Postby AndreiKrylov » Fri Nov 25, 2011 5:22 pm

benessa wrote:Blondie, I can't thank you enough for tremendous amount of information. You SHOULD write a book! I have noticed the common thread of slow practice/relaxation with others, as well. And I also have been thinking about making a chart and will try to find a way to post it or describe it - I'd appreciate suggestions for improvement. And have asked my husband to bring home some latex gloves from our restaurant. Once our little person begins full day school in the fall I should be able to get started in earnest.

It is very sad and sensitive subject... first I wish all people who have it will be healed and feel 100% again!

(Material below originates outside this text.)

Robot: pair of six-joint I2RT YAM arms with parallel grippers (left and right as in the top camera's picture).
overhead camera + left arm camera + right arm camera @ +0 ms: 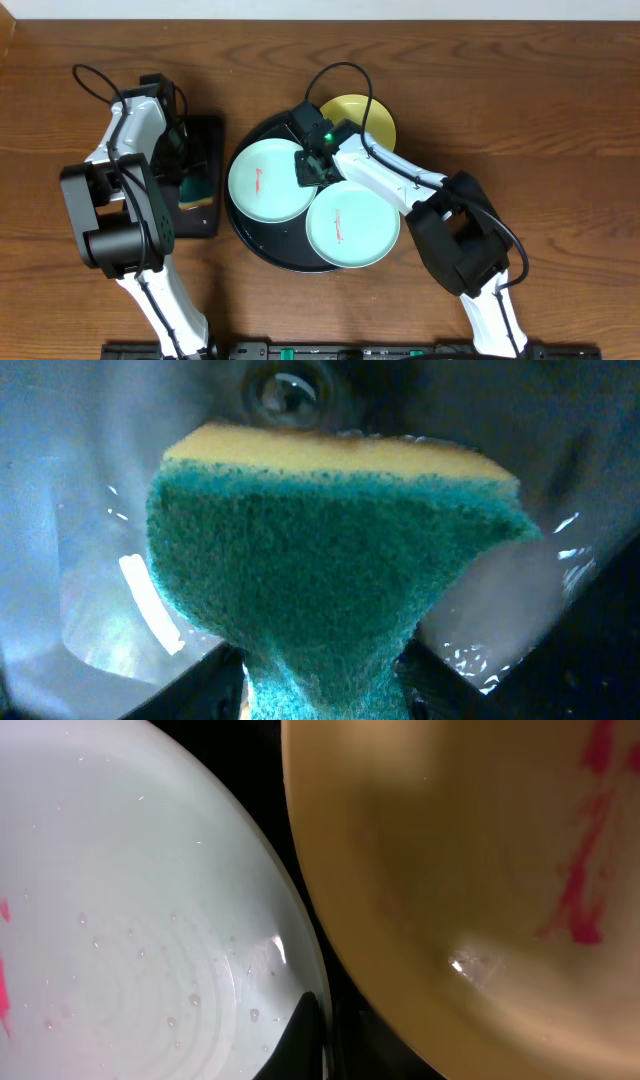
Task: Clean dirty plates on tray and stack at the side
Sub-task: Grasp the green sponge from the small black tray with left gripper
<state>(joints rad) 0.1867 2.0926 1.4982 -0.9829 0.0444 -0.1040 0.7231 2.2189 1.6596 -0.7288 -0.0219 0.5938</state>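
Revealing what the overhead camera is hiding, the right wrist view is showing red streaks (585,850) running top to bottom on the yellow plate (450,870), lying at the upper right edge of the tray (275,245) beside two flat turquoise plates (268,180). The left gripper (190,170) is pinching a sponge (330,580); the right gripper's (312,165) spread cannot be told.

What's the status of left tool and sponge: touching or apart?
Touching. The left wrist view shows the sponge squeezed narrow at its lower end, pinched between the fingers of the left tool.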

Myself I never had focal dystonia but I have a lot of problems (pain etc) with my back and some problems with my hands too and I found solution for myself.

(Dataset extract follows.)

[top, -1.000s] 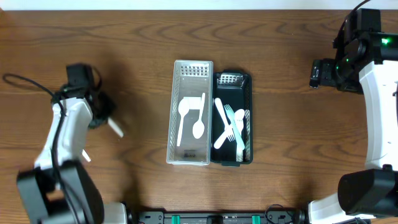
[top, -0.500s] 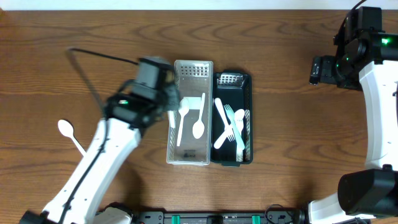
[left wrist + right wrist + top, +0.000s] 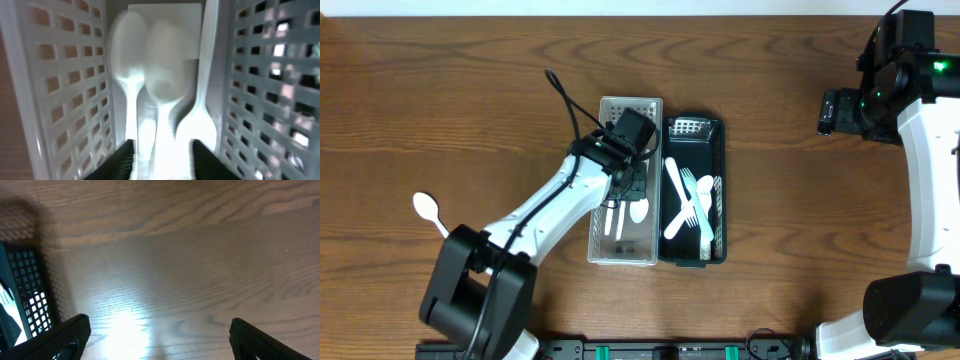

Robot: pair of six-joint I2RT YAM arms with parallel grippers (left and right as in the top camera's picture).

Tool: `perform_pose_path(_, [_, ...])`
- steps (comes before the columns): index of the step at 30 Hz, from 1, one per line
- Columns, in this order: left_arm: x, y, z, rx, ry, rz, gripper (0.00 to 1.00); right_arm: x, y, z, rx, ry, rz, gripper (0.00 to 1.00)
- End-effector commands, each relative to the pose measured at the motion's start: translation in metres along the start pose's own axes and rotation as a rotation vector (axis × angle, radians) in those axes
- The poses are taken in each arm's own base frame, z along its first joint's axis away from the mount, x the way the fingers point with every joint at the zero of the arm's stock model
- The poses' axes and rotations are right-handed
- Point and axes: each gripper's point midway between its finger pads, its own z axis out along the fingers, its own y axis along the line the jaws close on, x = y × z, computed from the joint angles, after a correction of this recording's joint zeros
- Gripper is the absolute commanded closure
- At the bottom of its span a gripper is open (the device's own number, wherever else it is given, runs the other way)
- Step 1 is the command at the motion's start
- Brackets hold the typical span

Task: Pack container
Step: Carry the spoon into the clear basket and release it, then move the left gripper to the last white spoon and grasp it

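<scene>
Wooden table carries two perforated baskets side by side at its centre. We take the white basket as the container to pack. The black basket touching its right wall holds a crossed pile of white cutlery.

The left gripper is inside the white basket, low, so pieces land flat along its length. Its jaws stand parted around a blurred handle, gripping nothing. Two spoons lie below it. The right gripper hangs released over bare wood at the far right, clear of the work.

One loose spoon remains at the table's left.

One second earlier the left arm was at that left side; the right arm is unchanged.
</scene>
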Motion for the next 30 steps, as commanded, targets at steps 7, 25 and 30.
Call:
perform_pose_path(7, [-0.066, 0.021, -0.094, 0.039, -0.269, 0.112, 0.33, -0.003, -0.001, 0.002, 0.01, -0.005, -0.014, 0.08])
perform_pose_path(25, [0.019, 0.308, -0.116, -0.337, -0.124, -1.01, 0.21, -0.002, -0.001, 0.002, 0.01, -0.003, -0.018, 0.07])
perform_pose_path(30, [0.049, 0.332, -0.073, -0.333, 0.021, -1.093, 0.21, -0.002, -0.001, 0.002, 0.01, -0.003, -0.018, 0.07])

1. I play mostly standing (moving) and that way my back is free from stress and with my back my spinal cord is free extra pressure too, that extra pressure because of body position when sitting can create inflammation of nerves and all kind of problems because of that...
2. I exercise every day and try to exercise same muscles (and other parts, nerves etc) as I use for guitar, but different way, I do chin ups, pull ups, stretching some lifting, etc, lot of swimming in summer and other exercises. Muscles, body, are created to work but when we do small repetitive movement many many times and not much else maybe they could contract just because it is a logical thing - they "adjust" to this particular work...

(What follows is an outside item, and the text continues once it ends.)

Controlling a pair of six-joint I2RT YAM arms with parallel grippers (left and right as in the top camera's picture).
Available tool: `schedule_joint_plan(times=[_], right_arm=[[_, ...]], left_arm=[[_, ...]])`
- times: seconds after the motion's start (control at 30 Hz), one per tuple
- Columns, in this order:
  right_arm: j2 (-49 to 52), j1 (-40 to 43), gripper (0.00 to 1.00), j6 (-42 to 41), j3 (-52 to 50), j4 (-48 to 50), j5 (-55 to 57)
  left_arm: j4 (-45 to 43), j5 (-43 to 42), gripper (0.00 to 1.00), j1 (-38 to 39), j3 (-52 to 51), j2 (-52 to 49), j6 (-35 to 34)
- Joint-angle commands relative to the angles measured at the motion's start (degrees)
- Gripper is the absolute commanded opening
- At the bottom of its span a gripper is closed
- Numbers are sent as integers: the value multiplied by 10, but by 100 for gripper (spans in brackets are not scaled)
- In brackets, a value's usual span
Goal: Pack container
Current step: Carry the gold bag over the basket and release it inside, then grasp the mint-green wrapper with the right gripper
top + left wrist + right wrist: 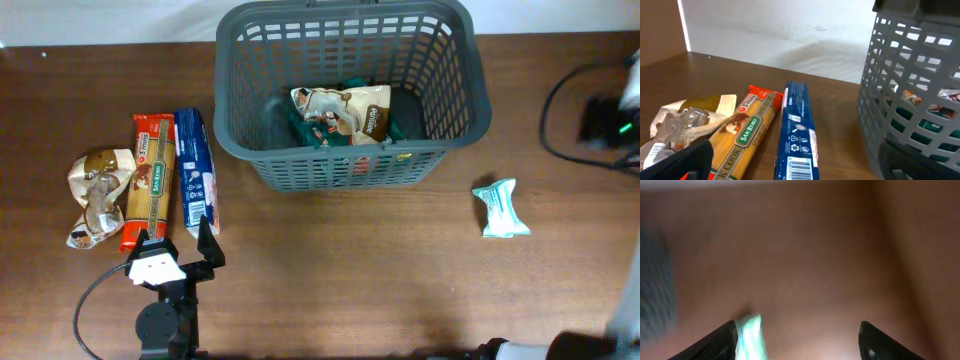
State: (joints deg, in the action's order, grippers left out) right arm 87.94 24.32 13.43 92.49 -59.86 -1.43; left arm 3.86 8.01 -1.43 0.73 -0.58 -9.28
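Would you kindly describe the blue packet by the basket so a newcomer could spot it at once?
Start at the big dark grey basket; three packets lie in a row to its left. The blue packet is the one nearest the basket, long and narrow, next to a red-and-yellow pasta packet. It is the only blue one.

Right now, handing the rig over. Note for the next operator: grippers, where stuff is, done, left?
Left gripper: open, empty, at the near end of the blue pack.
Right gripper: open, empty; view blurred, green packet beside one finger.
Basket: a few packets already inside.
Left to pack, all on the table: clear bag, pasta pack, blue pack, green packet.
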Motion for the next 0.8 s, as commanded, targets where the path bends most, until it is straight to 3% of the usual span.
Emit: schedule_joint_plan(times=[0.0,0.17,0.4,0.6,0.67,0.73,0.77], right_arm=[[43,5,77,-4,-96,21,-71],[106,5,82,20,-176,33,-137],[160,-7,82,63,-196,38,-161],[228,-26,75,73,-206,49,-151],[250,-31,70,73,-206,49,-144],[274,-37,54,73,-206,49,-145],[278,-38,19,71,-206,48,-147]], left_arm=[[0,4,99,3,-2,3,1],[0,4,99,3,-2,3,1],[0,4,99,3,-2,3,1],[0,4,99,3,-2,3,1],[0,4,99,3,-2,3,1],[0,4,99,3,-2,3,1],[0,4,99,3,-2,3,1]])
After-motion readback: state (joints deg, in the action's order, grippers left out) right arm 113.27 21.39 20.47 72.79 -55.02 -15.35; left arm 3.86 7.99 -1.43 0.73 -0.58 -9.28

Therefore it is probably the best to keep yourself, your body in good shape in general to exercise and do some physical work...sometimes :)
I knew one guitar player in Russia who had this problem (as he told me he overplayed) at 28 with his right hand and less severe with left hand and he was not able to play at all for a while, but after that he exercised a lot and now at 46 he has a body o body builder... and no pain when playing...
But these are just my observations. I'm not a doctor or authority on it so if anybody have FD please go for advise to your doctor.
I play 42 years 4-5 hours every day, sometimes 10 hours :)
and exercise saves me ...
Good luck and let all natural and supernatural powers will heal FD for somebody who has it!
I'd better speak by music...Please listen Andrei Krylov at CDbaby, iTunes, Spotify, Amazon etc. Thanks!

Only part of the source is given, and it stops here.